HOW TO COMPLETE THIS TASK>
For the material below, return exactly the lines starting at the line containing "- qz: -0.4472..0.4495" and ending at the line containing "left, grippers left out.", both ends included, and no others.

>>>

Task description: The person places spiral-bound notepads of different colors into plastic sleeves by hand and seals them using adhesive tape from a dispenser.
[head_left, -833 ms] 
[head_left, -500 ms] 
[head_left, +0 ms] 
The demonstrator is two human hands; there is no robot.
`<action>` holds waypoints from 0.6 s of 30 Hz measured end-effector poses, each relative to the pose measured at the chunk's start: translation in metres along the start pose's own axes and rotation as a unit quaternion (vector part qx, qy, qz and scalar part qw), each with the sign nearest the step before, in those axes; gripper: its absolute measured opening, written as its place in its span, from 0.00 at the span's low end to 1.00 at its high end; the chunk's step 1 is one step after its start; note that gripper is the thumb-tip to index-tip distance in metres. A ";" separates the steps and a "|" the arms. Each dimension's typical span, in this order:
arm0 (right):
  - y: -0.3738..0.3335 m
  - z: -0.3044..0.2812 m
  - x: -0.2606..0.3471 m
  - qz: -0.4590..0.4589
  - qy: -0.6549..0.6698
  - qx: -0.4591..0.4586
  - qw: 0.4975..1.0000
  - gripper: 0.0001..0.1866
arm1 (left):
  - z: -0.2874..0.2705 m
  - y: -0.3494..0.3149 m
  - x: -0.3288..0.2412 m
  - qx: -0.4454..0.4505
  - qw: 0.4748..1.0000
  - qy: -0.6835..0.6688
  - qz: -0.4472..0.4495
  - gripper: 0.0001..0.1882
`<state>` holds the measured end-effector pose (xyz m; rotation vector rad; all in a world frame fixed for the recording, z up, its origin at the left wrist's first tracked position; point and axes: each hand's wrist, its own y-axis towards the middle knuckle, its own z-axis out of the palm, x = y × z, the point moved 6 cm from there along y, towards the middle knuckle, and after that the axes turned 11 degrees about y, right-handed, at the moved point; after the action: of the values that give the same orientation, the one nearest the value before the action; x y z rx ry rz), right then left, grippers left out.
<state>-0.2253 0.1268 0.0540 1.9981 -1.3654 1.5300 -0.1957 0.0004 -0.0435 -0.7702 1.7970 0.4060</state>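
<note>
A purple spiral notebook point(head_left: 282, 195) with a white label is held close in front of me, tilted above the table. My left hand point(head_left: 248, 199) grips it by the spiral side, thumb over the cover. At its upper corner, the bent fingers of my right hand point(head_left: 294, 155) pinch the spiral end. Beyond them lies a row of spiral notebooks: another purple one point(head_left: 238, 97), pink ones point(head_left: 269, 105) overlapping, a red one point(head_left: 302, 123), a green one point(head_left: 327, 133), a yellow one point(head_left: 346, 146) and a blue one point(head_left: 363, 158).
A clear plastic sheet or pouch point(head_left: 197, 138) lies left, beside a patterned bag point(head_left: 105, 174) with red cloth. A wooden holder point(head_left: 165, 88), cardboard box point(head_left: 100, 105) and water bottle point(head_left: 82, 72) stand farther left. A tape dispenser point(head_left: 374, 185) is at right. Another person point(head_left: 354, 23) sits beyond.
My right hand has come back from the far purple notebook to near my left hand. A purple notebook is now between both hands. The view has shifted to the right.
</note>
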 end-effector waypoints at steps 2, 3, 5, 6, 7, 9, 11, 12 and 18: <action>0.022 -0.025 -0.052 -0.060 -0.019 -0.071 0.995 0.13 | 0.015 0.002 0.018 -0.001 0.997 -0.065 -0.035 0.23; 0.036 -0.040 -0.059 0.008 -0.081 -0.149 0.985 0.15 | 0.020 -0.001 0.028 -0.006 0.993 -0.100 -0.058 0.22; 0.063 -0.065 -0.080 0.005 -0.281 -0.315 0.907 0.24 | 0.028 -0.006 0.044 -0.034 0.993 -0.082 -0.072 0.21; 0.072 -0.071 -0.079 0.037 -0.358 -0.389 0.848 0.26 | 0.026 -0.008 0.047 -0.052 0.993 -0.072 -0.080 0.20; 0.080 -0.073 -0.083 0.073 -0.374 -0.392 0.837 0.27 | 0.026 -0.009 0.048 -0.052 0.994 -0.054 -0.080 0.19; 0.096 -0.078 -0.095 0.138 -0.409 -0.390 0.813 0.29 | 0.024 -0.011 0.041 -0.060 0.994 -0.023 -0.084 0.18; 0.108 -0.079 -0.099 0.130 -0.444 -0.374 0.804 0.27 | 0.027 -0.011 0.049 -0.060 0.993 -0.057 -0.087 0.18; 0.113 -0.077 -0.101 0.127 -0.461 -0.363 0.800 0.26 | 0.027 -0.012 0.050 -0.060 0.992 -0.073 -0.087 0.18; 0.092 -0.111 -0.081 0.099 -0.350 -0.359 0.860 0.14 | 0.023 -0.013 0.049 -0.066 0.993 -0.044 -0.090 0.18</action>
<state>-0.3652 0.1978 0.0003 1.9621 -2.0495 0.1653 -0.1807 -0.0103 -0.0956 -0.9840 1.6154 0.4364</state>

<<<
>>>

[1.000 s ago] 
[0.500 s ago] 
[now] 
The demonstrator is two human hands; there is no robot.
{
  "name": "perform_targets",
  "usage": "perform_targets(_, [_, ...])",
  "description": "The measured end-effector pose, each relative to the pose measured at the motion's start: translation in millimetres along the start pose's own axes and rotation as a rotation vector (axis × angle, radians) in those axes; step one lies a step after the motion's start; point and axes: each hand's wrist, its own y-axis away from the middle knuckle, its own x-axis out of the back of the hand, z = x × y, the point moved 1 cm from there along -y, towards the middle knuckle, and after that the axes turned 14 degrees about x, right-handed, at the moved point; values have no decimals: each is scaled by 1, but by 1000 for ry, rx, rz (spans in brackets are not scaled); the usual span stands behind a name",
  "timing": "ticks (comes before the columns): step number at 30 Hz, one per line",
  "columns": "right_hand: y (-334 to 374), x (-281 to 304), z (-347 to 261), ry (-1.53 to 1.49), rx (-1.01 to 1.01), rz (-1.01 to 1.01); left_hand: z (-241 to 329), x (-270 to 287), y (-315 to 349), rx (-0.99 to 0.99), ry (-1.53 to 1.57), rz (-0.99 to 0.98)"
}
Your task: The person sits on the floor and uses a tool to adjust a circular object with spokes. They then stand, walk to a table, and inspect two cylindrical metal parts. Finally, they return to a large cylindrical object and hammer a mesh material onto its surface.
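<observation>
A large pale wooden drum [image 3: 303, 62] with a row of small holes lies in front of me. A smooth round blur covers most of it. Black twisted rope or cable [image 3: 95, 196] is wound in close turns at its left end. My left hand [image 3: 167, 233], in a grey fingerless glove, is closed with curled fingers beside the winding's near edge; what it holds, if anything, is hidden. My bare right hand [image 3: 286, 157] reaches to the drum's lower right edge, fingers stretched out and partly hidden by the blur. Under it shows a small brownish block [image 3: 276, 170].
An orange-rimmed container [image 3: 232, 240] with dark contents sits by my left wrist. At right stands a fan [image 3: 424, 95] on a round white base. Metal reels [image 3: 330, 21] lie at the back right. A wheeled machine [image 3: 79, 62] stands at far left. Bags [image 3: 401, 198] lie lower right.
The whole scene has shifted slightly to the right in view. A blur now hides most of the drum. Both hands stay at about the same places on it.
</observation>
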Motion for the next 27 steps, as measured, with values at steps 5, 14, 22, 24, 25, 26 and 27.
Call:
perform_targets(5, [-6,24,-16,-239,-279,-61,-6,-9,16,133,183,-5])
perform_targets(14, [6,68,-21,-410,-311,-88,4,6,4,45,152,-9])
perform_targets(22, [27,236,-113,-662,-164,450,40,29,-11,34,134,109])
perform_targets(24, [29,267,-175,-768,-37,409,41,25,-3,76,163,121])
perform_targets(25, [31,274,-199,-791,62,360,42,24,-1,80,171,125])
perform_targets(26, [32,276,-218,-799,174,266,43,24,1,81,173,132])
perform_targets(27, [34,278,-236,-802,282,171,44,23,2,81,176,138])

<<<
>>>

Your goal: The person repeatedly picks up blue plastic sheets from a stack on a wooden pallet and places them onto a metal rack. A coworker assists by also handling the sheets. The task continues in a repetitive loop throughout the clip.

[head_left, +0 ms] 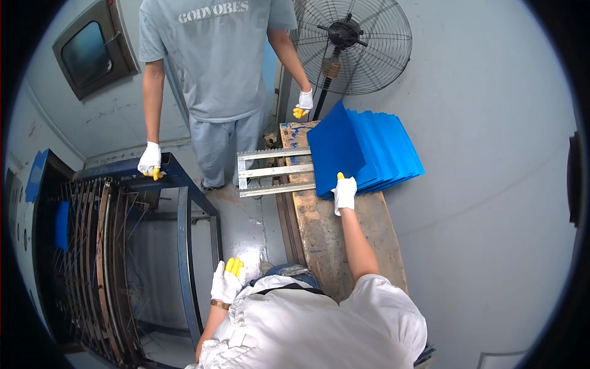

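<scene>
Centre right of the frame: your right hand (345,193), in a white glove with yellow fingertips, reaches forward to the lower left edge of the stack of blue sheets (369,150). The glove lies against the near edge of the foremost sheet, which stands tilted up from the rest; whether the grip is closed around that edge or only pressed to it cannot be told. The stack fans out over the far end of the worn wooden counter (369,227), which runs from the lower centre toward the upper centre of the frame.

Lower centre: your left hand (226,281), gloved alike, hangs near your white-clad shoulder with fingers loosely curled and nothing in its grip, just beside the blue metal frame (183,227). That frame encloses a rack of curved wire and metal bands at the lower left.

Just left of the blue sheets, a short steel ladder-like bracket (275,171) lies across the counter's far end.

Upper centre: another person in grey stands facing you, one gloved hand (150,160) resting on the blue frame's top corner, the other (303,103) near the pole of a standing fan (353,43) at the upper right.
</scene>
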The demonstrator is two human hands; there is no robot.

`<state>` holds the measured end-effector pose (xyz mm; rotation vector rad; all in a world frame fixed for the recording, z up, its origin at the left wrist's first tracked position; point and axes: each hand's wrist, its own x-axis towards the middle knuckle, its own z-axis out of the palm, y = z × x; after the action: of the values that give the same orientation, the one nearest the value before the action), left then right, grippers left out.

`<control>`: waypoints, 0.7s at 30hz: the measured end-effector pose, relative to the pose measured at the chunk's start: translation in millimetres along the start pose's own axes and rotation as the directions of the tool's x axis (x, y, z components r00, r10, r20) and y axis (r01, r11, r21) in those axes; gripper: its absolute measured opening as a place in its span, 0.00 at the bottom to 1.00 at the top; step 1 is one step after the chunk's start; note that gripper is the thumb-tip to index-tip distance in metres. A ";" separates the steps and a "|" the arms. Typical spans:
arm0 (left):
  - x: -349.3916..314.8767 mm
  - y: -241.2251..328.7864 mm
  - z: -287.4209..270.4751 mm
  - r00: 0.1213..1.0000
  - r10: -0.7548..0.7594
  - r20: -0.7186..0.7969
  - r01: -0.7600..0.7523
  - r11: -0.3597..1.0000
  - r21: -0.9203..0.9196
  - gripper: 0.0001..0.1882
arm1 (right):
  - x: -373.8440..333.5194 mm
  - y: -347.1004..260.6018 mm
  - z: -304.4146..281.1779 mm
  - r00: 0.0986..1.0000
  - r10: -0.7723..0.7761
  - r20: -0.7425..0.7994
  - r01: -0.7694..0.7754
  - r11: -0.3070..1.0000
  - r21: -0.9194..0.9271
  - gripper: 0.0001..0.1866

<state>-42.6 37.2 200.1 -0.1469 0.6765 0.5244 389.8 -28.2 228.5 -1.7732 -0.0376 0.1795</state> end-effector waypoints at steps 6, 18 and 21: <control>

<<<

EXERCISE RESULT>
  - qz: -0.4472..0.4495
  - gripper: 0.0001..0.1882
`<state>` holds the measured end-effector pose (xyz m; rotation vector rad; all in a world frame fixed for the recording, z up, its origin at the left wrist's first tracked position; point and axes: each hand's wrist, its own y-axis towards the middle knuckle, its own z-axis out of the palm, x = y × z, the point moved 6 cm from there along y, towards the middle knuckle, and after that the axes turned 11 degrees about y, right-handed, at the moved point; after the action: of the values that give the same orientation, the one nearest the value before the action; x y z rx ry rz), right then left, grippers left out.

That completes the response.